Email Append and New Domain Spam


Spam to a new domain isn't uncommon. Lots of spammers comb whois, search the web, scrape forums, looking for any domain they can find, and then they try mailing to variations of made up addresses at that domain to see if they get through to a real live mailbox. So, setting up a new domain, and catching all email to the domain, this invariably means that very soon after creation, I'm likely to get 200 pieces of the same spam, addressed to different made-up address variations.

But this time around, it's happening a little bit differently.

My wife and I decided to put up a website with a few pictures from our recent marriage. We registered a new domain for that purpose, in the last few days of 2008. Fast forward to a few days ago, and I set up mail forwarding for the domain. A catch-all address (anything@domain) to see what would come through, and to prepare to use the domain to receive emailed RSVPs to our upcoming reception.

They very first email to come through wasn't your typical spam. It looks like it was sent by an email service provider, and it looks like somebody trying to reach a person named William. The message seems to be "legitimately" coming from daytimer.com, and it's telling William about his "Day-Timer® Refill Reminder." I assume this some sort of Franklin planner-like thing, sold by Day-Timer, a division of ACCO brands.

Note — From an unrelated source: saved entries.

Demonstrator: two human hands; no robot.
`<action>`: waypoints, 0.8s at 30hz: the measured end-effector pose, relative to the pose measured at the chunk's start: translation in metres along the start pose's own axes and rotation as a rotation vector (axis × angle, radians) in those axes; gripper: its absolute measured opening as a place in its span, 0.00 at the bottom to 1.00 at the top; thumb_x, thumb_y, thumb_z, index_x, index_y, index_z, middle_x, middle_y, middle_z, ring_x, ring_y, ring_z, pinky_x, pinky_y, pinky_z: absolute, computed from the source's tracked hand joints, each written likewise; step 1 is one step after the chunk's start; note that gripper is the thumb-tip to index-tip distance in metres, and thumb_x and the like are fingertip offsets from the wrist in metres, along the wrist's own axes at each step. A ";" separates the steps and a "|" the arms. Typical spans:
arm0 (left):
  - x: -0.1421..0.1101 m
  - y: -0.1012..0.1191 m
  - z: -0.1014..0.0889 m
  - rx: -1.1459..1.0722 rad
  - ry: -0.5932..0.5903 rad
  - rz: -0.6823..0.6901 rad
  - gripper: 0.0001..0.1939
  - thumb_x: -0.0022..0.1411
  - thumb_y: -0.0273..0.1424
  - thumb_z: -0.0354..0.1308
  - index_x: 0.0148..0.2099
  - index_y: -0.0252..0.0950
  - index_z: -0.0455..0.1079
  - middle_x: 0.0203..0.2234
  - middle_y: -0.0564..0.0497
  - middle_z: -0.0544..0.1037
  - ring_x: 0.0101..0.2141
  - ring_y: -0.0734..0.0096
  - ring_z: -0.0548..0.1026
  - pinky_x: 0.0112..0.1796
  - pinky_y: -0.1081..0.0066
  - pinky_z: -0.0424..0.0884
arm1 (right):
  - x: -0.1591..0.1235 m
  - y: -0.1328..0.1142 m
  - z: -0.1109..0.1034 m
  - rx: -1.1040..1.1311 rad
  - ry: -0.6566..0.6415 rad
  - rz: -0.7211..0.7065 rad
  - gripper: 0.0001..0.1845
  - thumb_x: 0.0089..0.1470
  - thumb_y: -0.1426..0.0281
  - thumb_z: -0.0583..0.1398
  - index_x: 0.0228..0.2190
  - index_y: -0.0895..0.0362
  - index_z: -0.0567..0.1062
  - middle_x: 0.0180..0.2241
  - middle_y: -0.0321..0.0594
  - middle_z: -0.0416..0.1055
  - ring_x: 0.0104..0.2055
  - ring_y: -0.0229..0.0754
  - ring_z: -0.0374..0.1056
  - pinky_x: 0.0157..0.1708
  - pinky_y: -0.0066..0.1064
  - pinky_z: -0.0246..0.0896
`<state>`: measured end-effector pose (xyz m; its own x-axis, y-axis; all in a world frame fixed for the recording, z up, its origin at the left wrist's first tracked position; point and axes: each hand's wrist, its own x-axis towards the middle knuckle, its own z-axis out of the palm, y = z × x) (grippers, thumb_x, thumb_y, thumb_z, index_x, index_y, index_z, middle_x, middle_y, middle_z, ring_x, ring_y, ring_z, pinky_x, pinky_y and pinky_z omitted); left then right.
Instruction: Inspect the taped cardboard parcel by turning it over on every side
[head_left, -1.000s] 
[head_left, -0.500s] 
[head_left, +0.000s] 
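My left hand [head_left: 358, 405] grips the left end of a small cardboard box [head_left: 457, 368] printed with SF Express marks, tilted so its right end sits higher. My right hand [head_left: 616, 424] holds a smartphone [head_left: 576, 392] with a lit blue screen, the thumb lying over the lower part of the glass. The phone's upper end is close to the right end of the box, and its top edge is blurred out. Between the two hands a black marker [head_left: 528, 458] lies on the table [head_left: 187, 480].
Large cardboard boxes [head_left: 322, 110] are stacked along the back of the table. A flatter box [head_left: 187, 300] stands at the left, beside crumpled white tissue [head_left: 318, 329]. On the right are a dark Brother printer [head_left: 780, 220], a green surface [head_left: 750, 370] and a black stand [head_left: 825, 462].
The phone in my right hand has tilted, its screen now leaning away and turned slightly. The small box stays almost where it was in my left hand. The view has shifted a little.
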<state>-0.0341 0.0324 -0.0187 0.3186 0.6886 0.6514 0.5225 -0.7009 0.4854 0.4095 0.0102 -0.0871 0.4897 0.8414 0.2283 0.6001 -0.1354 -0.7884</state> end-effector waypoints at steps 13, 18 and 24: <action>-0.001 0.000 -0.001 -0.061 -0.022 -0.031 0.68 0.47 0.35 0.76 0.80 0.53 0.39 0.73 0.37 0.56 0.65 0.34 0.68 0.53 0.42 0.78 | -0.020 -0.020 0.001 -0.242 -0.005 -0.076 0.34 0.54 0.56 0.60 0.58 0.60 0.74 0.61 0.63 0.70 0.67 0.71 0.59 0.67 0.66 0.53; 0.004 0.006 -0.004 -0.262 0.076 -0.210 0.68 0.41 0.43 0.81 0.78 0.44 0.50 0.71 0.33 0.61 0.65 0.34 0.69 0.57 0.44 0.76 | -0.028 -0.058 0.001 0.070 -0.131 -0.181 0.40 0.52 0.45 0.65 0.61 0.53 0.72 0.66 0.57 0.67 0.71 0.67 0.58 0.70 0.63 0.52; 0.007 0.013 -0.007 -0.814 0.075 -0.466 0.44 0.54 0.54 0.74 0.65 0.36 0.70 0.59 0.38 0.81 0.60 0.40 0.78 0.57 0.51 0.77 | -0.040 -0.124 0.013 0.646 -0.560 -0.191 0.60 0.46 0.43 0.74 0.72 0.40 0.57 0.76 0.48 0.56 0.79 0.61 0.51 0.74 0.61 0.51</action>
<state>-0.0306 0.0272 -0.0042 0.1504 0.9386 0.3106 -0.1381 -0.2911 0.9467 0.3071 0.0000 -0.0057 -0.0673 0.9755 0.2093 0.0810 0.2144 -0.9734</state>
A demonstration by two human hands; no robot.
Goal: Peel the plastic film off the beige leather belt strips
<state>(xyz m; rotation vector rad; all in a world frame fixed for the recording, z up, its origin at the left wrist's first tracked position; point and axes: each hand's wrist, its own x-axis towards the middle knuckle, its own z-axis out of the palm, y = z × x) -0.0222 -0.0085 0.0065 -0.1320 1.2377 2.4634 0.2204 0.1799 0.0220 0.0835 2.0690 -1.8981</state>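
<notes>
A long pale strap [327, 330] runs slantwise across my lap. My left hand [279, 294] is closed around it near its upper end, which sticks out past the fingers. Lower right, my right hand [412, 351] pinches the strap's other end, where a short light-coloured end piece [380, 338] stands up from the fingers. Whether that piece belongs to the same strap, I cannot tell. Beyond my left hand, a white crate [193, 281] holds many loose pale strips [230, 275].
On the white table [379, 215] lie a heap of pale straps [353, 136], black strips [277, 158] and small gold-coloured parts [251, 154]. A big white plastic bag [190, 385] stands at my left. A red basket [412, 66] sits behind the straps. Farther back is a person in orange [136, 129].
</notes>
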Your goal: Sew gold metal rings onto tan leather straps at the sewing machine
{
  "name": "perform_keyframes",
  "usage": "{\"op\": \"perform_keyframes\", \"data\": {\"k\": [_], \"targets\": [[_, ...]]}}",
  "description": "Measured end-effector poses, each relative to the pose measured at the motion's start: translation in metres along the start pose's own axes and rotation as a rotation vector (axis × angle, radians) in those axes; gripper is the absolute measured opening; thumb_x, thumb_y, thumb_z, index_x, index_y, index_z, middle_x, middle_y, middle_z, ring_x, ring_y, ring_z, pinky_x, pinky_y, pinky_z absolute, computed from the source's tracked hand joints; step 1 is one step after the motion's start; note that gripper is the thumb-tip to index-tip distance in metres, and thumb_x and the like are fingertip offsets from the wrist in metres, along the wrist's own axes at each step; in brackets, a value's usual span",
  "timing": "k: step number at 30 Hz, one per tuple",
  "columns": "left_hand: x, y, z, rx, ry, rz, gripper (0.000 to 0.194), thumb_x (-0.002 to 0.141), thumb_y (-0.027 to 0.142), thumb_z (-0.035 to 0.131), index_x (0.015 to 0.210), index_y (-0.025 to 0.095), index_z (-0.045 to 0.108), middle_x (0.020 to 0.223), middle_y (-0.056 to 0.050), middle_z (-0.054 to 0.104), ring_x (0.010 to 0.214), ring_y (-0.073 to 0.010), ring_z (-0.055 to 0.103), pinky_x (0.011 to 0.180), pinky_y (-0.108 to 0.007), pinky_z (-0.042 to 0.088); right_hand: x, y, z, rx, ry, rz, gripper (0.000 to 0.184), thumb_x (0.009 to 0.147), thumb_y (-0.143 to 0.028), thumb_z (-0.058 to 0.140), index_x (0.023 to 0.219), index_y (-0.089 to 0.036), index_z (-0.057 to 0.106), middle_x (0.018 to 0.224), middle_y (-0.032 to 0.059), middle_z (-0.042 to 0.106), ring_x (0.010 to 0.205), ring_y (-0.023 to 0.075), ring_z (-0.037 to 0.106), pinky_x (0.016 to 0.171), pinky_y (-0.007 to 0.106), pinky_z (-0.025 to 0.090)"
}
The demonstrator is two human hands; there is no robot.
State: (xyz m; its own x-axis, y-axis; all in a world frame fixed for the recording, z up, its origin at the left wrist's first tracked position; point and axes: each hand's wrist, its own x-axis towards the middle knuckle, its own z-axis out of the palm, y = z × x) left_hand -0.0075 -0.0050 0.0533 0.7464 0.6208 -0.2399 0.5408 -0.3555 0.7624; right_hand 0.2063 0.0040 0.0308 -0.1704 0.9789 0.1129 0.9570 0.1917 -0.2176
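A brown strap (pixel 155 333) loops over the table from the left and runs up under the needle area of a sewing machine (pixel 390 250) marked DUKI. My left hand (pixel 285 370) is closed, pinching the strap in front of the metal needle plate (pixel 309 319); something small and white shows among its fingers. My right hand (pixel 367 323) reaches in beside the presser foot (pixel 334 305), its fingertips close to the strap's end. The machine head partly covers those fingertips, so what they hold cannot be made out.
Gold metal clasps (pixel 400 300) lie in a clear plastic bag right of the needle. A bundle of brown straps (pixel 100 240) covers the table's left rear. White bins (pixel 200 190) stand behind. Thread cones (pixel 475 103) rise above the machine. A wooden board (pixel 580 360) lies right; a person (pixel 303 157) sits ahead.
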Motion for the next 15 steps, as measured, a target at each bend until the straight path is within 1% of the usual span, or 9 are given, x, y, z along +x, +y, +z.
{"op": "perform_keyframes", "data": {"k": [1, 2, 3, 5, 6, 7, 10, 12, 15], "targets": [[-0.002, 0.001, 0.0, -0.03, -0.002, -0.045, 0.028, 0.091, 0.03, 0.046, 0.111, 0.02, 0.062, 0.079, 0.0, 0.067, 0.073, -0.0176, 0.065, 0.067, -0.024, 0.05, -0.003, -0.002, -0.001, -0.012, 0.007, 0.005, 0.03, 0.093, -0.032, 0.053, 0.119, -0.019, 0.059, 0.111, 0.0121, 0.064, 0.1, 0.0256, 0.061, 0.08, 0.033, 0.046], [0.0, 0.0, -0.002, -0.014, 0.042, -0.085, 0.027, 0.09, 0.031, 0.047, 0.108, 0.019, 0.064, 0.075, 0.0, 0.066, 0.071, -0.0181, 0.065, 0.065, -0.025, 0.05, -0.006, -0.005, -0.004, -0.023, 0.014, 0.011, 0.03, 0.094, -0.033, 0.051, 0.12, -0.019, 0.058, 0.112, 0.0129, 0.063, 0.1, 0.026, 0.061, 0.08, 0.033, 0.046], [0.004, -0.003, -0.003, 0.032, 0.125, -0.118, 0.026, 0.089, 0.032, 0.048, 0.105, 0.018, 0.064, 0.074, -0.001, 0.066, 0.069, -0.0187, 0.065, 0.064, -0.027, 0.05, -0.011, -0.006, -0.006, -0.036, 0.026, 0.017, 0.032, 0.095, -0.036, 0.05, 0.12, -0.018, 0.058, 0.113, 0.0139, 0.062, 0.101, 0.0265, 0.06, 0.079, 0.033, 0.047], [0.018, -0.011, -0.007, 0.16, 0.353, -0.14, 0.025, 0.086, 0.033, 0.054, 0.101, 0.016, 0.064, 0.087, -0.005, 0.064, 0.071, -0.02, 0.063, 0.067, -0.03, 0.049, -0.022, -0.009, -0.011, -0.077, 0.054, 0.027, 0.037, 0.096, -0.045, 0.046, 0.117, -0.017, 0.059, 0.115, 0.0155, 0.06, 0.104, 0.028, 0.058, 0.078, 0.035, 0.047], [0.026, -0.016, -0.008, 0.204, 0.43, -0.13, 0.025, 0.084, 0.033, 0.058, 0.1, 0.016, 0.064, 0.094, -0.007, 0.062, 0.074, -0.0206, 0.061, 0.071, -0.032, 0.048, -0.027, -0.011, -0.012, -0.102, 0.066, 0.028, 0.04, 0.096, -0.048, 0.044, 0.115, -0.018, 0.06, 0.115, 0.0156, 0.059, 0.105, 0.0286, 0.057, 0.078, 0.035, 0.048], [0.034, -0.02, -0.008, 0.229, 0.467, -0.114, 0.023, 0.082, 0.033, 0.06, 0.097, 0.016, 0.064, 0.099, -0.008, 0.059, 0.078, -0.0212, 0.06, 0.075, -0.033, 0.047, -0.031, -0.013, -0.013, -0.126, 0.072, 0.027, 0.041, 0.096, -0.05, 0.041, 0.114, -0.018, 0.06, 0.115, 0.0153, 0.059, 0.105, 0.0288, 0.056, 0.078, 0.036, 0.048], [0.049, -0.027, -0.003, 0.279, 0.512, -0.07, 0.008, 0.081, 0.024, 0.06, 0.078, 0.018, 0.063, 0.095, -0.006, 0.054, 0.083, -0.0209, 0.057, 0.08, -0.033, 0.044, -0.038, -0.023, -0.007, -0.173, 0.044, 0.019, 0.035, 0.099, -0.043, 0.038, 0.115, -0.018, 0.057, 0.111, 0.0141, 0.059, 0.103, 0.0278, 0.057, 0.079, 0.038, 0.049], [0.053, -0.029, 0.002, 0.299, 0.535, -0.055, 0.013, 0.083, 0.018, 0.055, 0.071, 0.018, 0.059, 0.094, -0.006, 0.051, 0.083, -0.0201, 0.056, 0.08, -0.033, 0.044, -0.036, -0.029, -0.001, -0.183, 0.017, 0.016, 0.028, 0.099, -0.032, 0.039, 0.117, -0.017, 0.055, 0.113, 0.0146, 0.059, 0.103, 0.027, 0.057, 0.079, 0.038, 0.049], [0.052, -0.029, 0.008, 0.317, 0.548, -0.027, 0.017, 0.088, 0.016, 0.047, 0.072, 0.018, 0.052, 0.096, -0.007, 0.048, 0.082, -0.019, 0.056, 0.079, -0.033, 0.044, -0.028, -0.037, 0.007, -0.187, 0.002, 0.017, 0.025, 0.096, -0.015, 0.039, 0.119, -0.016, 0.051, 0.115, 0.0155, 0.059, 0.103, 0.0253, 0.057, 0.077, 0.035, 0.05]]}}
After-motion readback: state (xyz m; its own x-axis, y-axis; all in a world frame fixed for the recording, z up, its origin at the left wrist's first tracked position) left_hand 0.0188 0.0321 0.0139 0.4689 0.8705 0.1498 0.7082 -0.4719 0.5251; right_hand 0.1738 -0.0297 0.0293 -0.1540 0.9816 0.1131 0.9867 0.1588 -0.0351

So how do they have this address? How do they even know about this domain? This guy William is apparently a real customer of theirs. But how do they think I'm him?

I have a theory, and it goes like this. First, I register all my domains with my Chicago office address. Next, my office is in a mixed use building, with a large number of apartments, in addition to the offices and retail. Any time you have a large enough apartment building, you get companies who have had some guy living at some address in that building at some point in time. So, my guess is, William, or somebody with the same name, lived in that building at some point in recent history.

Then add email append into the mix. When email append is done badly, as it almost universally is, sometimes people will be happy to take an "address match" or "household match." Meaning they'll be happy if they match a person based on their street address, instead of matching their name (and gee, maybe even getting permission to mail that person). So, my theory is that perhaps this company is buying whois (domain ownership data), or working with an email append company who uses it, and they noticed this new domain, matched it to an offline record (a customer record where the customer did not give them an email address), and decided that this must be our guy William, so they dropped in an address at our new domain and called it a match.

If that's what happened here, it highlights how useless email append is. William isn't getting his valuable message - I am. It's spam to me (and honestly, it would be spam to William, too), because the owner of the email address didn't proactively opt-in to receive this messaging. It's perfectly legal spam, but spam nonetheless.

For now, I've blocked the address they're using, we'll see if it bounces and they remove the address. After a while, I'm going to call it a spamtrap and feed it straight into a spam filter. I've also reported it via a couple of the various spam reporting conduits, seeing if anyone finds the information useful for blacklisting or other stuff.